**Dataset excerpt**
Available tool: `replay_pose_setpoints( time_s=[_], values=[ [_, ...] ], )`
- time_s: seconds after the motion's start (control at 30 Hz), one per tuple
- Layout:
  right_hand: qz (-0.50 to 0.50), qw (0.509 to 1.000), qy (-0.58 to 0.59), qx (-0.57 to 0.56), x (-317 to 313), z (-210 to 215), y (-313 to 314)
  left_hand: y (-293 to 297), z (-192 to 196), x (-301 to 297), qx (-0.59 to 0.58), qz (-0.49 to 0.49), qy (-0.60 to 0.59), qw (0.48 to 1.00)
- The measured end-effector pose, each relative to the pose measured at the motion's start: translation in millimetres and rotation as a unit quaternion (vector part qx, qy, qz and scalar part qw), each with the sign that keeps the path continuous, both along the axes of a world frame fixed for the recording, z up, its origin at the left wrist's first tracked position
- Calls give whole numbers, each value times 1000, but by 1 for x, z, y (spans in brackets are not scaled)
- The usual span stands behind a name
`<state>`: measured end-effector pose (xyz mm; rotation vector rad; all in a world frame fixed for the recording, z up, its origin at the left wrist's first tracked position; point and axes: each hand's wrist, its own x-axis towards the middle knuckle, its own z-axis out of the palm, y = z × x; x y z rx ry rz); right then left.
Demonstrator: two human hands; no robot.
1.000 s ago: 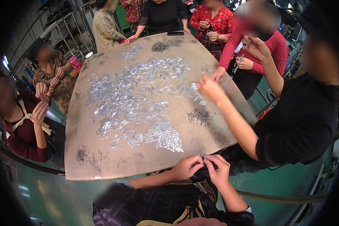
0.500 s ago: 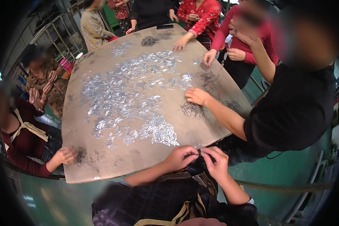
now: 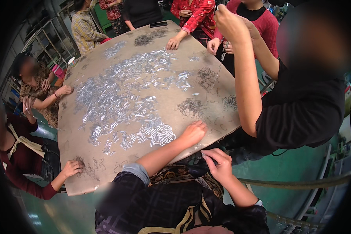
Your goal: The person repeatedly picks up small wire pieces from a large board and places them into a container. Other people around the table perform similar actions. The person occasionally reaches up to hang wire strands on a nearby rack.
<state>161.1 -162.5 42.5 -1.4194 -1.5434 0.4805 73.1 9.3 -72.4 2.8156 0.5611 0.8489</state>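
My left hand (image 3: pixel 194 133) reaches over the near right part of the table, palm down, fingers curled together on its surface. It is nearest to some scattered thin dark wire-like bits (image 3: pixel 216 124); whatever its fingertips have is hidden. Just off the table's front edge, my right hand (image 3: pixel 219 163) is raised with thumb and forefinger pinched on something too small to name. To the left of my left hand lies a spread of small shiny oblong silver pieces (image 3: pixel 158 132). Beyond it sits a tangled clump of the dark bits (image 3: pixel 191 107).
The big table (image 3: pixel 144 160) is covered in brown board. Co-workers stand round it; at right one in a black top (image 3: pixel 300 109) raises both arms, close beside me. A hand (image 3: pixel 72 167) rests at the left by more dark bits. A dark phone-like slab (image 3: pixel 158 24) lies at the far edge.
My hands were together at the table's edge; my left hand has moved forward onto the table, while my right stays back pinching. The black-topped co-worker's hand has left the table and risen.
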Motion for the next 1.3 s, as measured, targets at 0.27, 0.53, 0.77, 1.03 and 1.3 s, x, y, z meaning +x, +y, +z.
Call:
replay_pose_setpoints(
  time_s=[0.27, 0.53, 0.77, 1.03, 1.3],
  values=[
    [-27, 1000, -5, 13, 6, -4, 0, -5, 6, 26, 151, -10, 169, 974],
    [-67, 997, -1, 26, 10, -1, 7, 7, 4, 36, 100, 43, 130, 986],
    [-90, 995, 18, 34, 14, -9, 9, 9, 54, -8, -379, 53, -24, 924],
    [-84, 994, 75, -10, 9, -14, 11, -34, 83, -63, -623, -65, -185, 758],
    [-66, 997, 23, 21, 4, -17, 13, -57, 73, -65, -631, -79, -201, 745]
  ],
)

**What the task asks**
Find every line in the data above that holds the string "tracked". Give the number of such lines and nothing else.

**Written solution**
2